I enjoyed your article on Alexander the Greatest. Saw the movie twice and also traced his route to the East.

Very interesting indeed. From Lebanon to Persia (Iraq, Iran , then Afghanistan) to the Hindu Kush "Wall". Alexander's Expedition to India would most  probably be via the present-day Northern Pakistan or the contested region JAMMU and KASHMIR. Going South would have been via Paisalabad or Lahore.

I remember the Famous Cover of National Geographic of the young Green-Eyed Afghan Girl who was re-discovered after 20 years(?). Well, the Legacy of the fair-haired Macedonians lives on - at least, with the charming eyes.

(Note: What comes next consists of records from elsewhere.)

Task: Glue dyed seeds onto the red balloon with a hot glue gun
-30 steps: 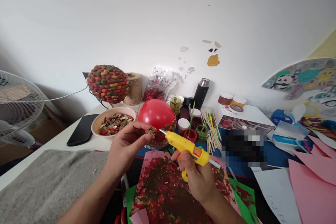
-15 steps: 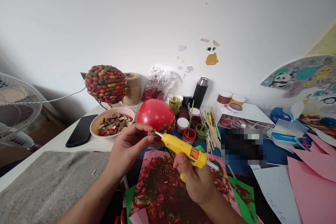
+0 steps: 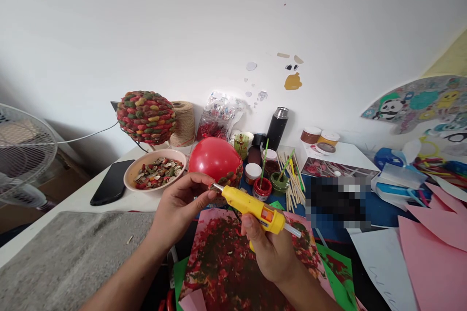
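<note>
My right hand (image 3: 272,248) is closed round the handle of a yellow hot glue gun (image 3: 251,206), with a clear glue stick (image 3: 293,230) jutting from its back. Between thumb and fingertips, my left hand (image 3: 182,204) pinches a small painted pistachio shell (image 3: 212,186), mostly hidden. The gun's metal nozzle is at the shell, though I cannot tell if they touch. Just behind both hands sits a red balloon (image 3: 213,158), with painted shells round its lower right side. A pale pink bowl (image 3: 128,180) to the left holds loose shells, some painted.
A shell-covered ball (image 3: 146,117) stands behind the bowl, beside a twine spool (image 3: 183,124). Paint jars (image 3: 261,188), wooden sticks (image 3: 292,184) and a black flask (image 3: 277,129) are at the back. A phone (image 3: 112,182) lies left; paint-stained paper (image 3: 233,252) lies beneath my hands.
The glue gun's nozzle has shifted slightly left, over the shell in my left hand. Less of the shell shows now. Both hands keep their grips.
</note>
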### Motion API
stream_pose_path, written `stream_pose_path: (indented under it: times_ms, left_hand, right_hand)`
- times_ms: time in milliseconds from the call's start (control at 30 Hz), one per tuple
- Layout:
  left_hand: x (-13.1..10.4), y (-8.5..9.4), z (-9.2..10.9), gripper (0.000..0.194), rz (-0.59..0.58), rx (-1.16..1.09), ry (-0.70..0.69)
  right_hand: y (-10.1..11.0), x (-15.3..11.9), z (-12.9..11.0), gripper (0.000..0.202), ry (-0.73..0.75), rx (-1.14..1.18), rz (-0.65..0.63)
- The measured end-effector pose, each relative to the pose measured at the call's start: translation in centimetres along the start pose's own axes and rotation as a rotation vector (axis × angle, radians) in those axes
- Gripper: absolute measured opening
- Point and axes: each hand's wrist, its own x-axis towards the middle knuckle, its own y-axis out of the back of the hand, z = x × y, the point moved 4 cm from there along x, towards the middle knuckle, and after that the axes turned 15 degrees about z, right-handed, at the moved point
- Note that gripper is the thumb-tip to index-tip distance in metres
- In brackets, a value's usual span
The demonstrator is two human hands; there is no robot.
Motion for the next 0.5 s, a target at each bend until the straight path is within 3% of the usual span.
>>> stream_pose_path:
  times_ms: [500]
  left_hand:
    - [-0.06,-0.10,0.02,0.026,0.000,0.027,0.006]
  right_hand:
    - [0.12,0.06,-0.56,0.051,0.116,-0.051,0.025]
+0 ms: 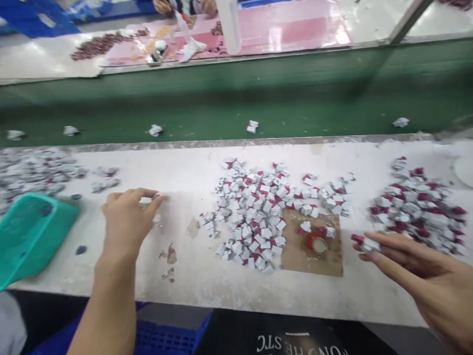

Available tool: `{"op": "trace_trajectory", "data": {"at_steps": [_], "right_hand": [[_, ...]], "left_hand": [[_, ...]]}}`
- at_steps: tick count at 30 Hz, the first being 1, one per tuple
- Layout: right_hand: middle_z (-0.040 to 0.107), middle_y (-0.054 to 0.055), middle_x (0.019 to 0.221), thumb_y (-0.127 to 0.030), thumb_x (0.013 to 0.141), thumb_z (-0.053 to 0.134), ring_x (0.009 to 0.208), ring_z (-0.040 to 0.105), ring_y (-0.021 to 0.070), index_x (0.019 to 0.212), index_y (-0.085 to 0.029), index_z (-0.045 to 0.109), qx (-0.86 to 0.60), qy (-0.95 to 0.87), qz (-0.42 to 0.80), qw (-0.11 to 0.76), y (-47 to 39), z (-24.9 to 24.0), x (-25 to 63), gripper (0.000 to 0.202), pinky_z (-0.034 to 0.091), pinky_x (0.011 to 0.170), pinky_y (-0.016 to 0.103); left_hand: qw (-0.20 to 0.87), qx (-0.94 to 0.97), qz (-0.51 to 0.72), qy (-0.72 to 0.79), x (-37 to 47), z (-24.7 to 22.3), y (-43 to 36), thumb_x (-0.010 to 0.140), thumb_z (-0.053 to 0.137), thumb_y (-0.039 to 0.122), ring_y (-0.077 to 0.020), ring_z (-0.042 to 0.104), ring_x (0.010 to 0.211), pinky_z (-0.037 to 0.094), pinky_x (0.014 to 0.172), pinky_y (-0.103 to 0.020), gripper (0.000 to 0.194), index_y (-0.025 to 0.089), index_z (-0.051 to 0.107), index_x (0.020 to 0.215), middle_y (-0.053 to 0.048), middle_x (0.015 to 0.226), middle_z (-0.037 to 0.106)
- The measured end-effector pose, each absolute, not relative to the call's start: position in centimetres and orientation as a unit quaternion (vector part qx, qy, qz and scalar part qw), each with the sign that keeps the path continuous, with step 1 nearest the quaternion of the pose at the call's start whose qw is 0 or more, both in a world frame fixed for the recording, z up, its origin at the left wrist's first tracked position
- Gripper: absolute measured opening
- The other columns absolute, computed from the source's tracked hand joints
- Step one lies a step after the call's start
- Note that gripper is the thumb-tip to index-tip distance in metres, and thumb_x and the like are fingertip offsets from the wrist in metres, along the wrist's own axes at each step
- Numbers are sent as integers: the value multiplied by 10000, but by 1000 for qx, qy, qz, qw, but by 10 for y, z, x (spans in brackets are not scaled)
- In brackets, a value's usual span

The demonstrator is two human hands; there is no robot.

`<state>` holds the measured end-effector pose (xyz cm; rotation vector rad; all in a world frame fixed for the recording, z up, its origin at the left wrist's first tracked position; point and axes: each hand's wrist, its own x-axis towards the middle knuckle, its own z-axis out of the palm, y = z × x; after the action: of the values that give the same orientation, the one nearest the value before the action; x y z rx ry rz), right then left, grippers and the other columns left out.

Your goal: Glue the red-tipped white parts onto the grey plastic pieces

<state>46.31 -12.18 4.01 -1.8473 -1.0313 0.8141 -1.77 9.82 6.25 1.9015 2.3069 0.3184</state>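
My right hand (421, 271) pinches a small white and dark-red plastic part (369, 245) between thumb and fingers, just left of a heap of similar parts (417, 207). Over the white table, my left hand (129, 217) has its thumb and fingertips closed together; a pale bit shows between them, too small to name. A large pile of white and dark-red parts (254, 212) lies between the hands. To its right is a brown cardboard square (314, 266) bearing a red-edged round piece (317, 244) and a few parts.
A teal scoop-like bin (40, 241) stands at the left beside another pile of parts (37, 170). Behind the table runs a green conveyor belt (207, 108) carrying several spaced parts. Across it, another person's hands (162, 7) are over a pink work surface (288, 24).
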Motion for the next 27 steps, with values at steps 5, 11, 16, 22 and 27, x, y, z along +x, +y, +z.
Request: {"op": "trace_trajectory", "data": {"at_steps": [5, 11, 16, 22, 27], "right_hand": [[918, 61, 1082, -453, 977, 960, 859, 866, 271, 1169, -376, 983, -721, -444, 333, 415, -123, 41, 430, 208, 770, 753, 380], [900, 72, 1157, -366, 1053, 901, 984, 866, 273, 1219, -383, 968, -694, -449, 351, 439, -130, 36, 410, 180, 767, 776, 376], [914, 72, 1151, -324, 1036, 901, 983, 879, 278, 1198, -370, 972, -687, -452, 348, 449, -125, 38, 406, 184, 781, 788, 385], [910, 53, 1099, -307, 1035, 898, 959, 874, 256, 1192, -379, 972, -681, -456, 356, 448, -126, 35, 405, 187, 769, 807, 359], [907, 58, 1101, -300, 1039, 894, 954, 871, 261, 1181, -366, 968, -683, -454, 354, 450, -126, 32, 403, 174, 755, 803, 369]], "left_hand": [[171, 539, 190, 803, 27, 48, 97, 817, 912, 329, -272, 715, 836, 554, 814, -362, 228, 282, 700, 883, 37, 756, 693], [234, 495, 187, 816, 47, 51, 87, 723, 956, 305, -266, 741, 847, 498, 622, -296, 287, 276, 815, 972, 27, 821, 786], [229, 504, 174, 815, 41, 53, 80, 829, 898, 387, -234, 696, 746, 460, 588, -294, 172, 336, 869, 991, 63, 785, 802], [254, 534, 178, 786, 32, 43, 85, 774, 919, 231, -260, 792, 956, 592, 774, -318, 236, 306, 831, 980, 55, 888, 858], [233, 528, 201, 792, 55, 57, 76, 818, 917, 278, -295, 815, 991, 633, 803, -363, 223, 307, 861, 1031, 34, 904, 861]]}}
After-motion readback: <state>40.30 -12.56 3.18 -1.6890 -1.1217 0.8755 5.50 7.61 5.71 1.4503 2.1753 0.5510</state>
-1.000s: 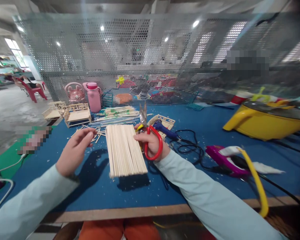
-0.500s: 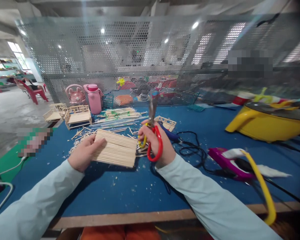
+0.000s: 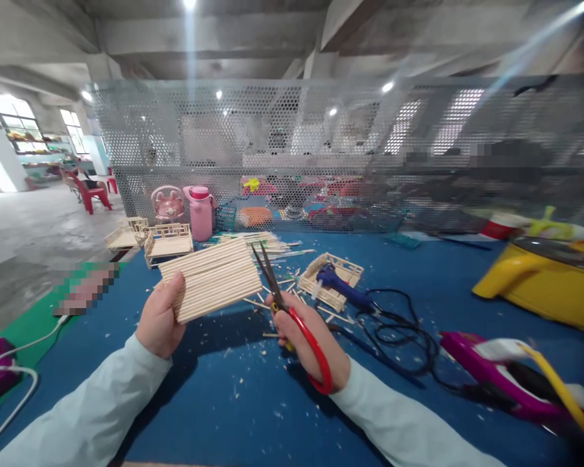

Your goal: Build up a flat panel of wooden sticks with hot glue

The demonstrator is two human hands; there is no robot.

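Note:
My left hand (image 3: 161,312) grips a flat panel of pale wooden sticks (image 3: 214,279) by its left edge, thumb on top, raised above the table and tilted. My right hand (image 3: 311,334) is closed around the handles of scissors (image 3: 274,280) with a red loop and a bit of yellow. Their blades are slightly apart and point up and left, close by the panel's right edge. Behind the right hand lies a small stick-built frame (image 3: 338,277), with a blue glue gun (image 3: 343,285) resting across it. Loose sticks (image 3: 272,246) lie partly hidden behind the panel.
Two stick-built miniature beds (image 3: 169,245) stand at the back left near a pink bottle (image 3: 201,214). On the right are a yellow pan (image 3: 540,279), a purple-and-white device (image 3: 496,370) and a coiled black cable (image 3: 394,324). A perforated metal screen (image 3: 282,136) rises behind the blue table (image 3: 253,402).
The scissors have swung from upright to leaning left, their blades now spread beside the panel. The panel's right end has tilted upward. The camera view has shifted up and left.

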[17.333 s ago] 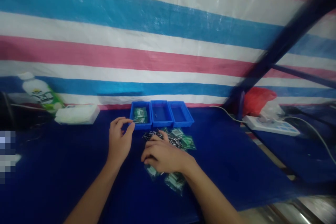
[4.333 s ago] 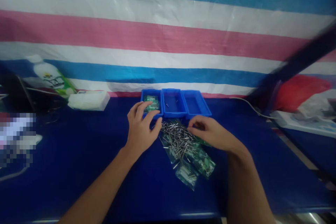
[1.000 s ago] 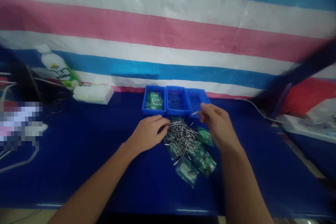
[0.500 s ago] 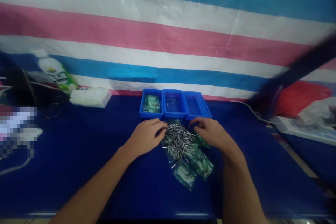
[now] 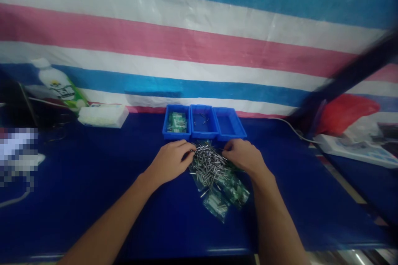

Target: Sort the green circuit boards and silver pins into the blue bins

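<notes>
Item: heap of metal pins (image 5: 207,162), on the blue table (image 5: 93,190) before three blue bins (image 5: 203,122). My left hand (image 5: 170,161) and right hand (image 5: 244,156) flank it, fingertips curled into its edges (pinch unclear). Green packets (image 5: 230,190) lie beneath.

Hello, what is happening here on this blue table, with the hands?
A person works with bare hands at a blue table. The left hand and right hand both rest on the edges of a pile of small metal pins, which lies over clear green packets. Behind it stand three blue bins: the left one holds green packets, the middle one a few pins. Whether either grip holds a pin is unclear.
</notes>
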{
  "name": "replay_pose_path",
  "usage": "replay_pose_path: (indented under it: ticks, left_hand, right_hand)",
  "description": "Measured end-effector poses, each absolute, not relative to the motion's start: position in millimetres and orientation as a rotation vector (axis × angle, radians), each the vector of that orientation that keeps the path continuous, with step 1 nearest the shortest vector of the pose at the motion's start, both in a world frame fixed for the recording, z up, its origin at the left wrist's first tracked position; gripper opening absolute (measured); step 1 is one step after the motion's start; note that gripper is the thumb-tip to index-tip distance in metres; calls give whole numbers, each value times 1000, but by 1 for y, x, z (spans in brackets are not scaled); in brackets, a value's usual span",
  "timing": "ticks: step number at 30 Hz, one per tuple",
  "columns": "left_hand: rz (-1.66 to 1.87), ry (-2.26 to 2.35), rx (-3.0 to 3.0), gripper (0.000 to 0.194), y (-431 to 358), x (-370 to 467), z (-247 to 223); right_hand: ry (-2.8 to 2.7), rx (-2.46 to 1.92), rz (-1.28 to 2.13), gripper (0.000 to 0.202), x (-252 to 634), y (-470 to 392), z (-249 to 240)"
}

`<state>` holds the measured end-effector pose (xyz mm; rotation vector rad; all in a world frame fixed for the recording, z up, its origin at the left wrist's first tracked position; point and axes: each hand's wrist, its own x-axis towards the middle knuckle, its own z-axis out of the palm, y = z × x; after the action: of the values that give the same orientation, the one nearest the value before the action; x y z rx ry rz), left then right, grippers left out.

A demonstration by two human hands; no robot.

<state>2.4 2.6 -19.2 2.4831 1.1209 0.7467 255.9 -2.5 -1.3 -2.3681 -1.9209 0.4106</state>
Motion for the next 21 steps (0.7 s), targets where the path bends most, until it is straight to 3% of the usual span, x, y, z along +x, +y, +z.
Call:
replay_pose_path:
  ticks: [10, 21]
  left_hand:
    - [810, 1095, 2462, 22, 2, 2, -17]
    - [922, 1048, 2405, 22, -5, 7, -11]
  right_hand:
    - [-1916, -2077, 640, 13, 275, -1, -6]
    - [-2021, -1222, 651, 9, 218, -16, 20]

Lastly, The Biggest Mistake of Alexander, as per watching the movie twice, was going to India. It was a  Big  "Wrong Mistake". I may sound biased or even racist, but I do not trust the Indians. The "Barbarian" wife, Roxanna, was correct in urging Alexander to return to Babylon where he is strong and appreciated.

Also, Alexander was probably "The First Global Thinker" of mixing nations through inter-marriage and foreign trade. I like him for his respect of other nation's culture like Persia, which he said is older than Greece and Macedonia.

Tony, what do you think? Would have it been better if Alexander went North to Russia, Georgia and Ukraine?

I look forward being able to catch another re-ran of the Discovery Channel and also viewing the BBC 4-hour production on Alexander the Great.

Thanks, once again, to the treat on Alexander the Greatest.

Rick B. Ramos, [email protected]
December 13, 2004

MY REPLY. If Alexander had gone north to what became Russia, he would have had his balls frozen, as what happened to Napoleon and Hitler later.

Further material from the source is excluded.